Javier Milei (LaPresse)

Saverio ma giusto

Javier Milei conferma che la destra  mondiale ha un problema col balsamo

Saverio Raimondo

Il presidente argentino è solo l'ultimo caso, dopo Donald Trump e i guai causati da Giambruno (senza dimenticare Berlusconi). Urge che la destra mondiale si guardi allo specchio, e inorridita faccia i conti con il proprio parrucchiere

Esiste una questione a destra ormai ineludibile, che è urgente affrontare e prima ancora analizzare con serietà, onde evitare una pericolosa deriva; sto parlando ovviamente della questione tricologica. La vittoria di Javier Milei alle ultime elezioni argentine ha confermato quella che era ormai da tempo un’evidenza sotto gli occhi di tutti, ma altrettanto evidentemente sotto le forbici di nessuno: i leader di destra (populisti, neoliberisti, ultraliberisti, sovranisti, chiamiamoli come ci pare) hanno un problema con le loro chiome. Mi si dirà, “stai a guardare il capello”; il fatto è che è impossibile non vederlo.

Milei, detto anche “il Parrucca”, ha un’acconciatura arruffata e un po’ effetto bagnato (ma di sudore) che a tratti sembra quasi sollevata dalla testa, come fosse una nube minacciosa che ne avvolge il capo o un gigantesco riporto che parte però non si capisce bene da dove, forse dai peli delle orecchie o del naso; un po’ Mal dei Primitives, ma dopo aver infilato due dita bagnate dentro una presa elettrica. Non fosse per il colore castano e non arancione catarifrangente, la pettinatura di Milei ricorda moltissimo quella dell’altrettanto “loco” Donald Trump, i cui capelli a nido di passero positivo all’alcol test sono ancora oggi uno dei grandi temi piliferi della contemporaneità.

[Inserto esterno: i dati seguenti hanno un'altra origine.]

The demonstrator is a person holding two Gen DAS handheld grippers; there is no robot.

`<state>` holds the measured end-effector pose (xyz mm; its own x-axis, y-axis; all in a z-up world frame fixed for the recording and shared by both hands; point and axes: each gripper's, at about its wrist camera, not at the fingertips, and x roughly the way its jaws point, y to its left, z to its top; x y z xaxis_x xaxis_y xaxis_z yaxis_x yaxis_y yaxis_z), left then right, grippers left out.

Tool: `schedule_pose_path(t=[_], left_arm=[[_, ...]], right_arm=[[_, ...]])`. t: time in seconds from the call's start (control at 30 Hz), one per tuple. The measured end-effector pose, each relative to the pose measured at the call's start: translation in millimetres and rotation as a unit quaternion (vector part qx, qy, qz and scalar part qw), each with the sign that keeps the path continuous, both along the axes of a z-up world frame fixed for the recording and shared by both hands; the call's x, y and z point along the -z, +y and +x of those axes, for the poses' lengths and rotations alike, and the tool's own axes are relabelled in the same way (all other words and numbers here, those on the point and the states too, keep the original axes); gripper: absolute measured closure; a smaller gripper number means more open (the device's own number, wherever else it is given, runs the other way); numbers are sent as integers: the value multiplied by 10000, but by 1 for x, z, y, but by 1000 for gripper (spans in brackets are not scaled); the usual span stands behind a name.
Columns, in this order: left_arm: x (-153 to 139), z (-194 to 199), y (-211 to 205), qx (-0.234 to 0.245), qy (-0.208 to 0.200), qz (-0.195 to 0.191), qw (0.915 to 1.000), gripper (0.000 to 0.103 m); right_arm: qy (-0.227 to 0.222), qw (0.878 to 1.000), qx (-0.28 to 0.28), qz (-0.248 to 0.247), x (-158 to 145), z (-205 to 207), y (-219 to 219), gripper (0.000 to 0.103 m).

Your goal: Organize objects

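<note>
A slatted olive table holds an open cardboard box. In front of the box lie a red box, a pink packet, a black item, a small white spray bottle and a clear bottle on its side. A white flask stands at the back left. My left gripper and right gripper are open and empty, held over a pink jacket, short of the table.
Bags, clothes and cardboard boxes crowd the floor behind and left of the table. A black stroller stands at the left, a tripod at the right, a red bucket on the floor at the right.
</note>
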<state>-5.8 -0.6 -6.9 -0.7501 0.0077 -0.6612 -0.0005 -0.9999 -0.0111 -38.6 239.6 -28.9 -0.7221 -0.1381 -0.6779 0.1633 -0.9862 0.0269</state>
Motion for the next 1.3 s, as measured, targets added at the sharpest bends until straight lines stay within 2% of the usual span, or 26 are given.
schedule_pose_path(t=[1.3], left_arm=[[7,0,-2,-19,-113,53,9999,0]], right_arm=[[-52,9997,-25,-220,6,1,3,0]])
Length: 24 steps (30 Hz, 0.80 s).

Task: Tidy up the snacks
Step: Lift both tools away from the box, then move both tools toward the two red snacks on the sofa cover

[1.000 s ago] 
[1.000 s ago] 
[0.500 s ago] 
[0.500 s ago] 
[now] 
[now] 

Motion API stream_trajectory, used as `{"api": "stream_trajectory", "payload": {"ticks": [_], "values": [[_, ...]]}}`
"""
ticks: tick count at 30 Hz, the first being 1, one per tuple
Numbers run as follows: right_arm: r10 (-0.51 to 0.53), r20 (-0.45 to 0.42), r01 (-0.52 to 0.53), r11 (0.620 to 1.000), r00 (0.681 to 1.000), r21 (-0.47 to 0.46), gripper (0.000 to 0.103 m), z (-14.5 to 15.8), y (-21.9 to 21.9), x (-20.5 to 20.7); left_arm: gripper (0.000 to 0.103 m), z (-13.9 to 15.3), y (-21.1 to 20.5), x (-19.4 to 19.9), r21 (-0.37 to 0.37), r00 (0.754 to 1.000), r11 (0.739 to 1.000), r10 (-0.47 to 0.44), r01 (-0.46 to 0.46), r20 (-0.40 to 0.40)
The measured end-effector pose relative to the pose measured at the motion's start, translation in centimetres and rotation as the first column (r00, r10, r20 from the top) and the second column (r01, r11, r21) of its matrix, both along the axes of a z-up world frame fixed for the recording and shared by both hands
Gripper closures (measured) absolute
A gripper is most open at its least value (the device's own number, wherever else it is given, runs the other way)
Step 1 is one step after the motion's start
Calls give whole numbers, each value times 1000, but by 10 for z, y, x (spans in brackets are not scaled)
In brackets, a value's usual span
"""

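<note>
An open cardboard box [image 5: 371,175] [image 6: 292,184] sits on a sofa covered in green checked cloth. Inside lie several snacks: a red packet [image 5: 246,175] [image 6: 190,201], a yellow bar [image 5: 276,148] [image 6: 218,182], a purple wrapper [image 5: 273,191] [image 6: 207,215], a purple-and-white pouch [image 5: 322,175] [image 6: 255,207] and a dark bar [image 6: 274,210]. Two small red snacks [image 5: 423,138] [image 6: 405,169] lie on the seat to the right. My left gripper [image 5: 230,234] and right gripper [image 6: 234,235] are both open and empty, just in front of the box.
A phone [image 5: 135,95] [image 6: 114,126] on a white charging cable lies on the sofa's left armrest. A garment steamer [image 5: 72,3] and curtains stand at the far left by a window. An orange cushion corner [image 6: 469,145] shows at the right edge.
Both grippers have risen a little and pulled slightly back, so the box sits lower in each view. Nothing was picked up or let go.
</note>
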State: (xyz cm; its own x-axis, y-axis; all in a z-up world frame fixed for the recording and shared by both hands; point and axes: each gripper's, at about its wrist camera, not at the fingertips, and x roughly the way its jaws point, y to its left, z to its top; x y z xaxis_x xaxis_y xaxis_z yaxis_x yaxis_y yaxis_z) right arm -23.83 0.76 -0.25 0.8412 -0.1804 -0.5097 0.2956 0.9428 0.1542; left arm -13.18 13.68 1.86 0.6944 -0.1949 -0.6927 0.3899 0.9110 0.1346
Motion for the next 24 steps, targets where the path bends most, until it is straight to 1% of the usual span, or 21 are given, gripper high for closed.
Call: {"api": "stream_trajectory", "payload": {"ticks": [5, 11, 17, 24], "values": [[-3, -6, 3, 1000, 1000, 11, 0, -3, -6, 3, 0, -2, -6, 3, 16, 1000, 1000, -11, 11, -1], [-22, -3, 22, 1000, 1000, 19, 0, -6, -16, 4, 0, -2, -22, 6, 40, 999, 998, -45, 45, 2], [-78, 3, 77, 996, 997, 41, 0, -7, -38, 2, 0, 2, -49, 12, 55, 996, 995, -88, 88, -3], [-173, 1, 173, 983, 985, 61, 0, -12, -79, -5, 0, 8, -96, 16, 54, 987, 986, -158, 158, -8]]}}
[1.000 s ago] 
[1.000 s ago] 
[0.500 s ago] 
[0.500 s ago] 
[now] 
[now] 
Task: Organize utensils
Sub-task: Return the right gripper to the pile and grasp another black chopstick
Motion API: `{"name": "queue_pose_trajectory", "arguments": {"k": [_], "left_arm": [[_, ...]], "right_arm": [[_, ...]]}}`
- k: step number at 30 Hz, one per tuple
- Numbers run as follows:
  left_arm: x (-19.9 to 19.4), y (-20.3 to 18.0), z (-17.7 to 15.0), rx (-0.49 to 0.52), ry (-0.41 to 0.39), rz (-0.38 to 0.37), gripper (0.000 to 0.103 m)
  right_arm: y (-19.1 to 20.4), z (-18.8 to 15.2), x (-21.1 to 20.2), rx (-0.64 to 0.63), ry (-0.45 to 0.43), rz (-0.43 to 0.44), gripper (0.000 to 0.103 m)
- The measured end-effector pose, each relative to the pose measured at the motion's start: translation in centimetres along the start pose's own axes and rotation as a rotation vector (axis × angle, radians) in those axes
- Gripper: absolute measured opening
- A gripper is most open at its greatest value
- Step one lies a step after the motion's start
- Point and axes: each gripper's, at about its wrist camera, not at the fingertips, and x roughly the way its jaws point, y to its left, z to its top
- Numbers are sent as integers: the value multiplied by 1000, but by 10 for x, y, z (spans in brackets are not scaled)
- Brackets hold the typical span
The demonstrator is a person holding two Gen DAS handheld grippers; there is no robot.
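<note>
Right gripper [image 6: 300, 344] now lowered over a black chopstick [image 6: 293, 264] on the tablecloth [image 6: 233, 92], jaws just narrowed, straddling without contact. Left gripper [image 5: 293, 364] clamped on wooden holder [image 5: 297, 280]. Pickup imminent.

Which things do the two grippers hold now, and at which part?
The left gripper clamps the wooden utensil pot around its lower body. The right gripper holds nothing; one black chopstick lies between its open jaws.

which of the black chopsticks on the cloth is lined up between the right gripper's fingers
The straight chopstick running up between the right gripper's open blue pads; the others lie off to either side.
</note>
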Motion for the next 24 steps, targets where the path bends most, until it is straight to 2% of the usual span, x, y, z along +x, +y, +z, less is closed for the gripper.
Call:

Anche in Italia, il ciuffo bovino (nel senso che sembrava leccato – più che laccato – da una mucca) di Andrea Giambruno è diventato l’emblema della mascolinità tossica, delle molestie sul lavoro, ma anche dell’ipocrisia e della fragilità di Giorgia Meloni; tanto che il suo taglio, all’indomani dello scandalo, ha avuto la stessa portata simbolica di un rimpasto di governo. E prima ancora, come non risalire alla radice del problema, anzi, al bulbo pilifero della questione, cioè ai capelli di Silvio Berlusconi  – trapiantati, disegnati – primo scalpo a segnalare che a destra più che la caduta del Muro ha inciso la caduta dei capelli. E pensare che un tempo il problema dei capelli, anzi, dei “capelloni”, era una questione di sinistra. In quei capelli lunghi anche per gli uomini, indomiti e selvaggi, boccolosi se non addirittura a treccine (o rasta!), la destra ci vedeva l’anarchia, l’inaffidabilità, l’immaturità della controparte politica; spesso tacciata anche di scarsa igiene personale. E la risposta reazionaria e conservatrice furono le rigide righe di lato, i capelli a zero, “la boccia”. Comunque “teste a posto”, radicalmente alternative alle “teste calde” o ai “grilli per la testa”.

Ma adesso cos’è successo? Ok il post-ideologico e la fine delle grandi narrazioni, ma che c’entra il barbiere? Perché la destra populista ha paura del pettine? Restando in Italia, più della deriva fascista mi preoccupa quella del balsamo; più dell’uso dei manganelli, quello dei bigodini. Urge che la destra mondiale si guardi allo specchio, e inorridita (non può essere altrimenti, di fronte a certi peli in testa) faccia i conti con il proprio parrucchiere. Per agevolare, li ho fatti io: taglio e messa in piega per un uomo viene dai 15 ai 40 euro; un prezzo sostenibilissimo persino con il debito pubblico italiano o con l’iperinflazione e il crollo della moneta argentina. Forza e coraggio, leader di destra: uno shampoo, qualche bella sforbiciata, una botta di phon, e se non altro sarete presentabili.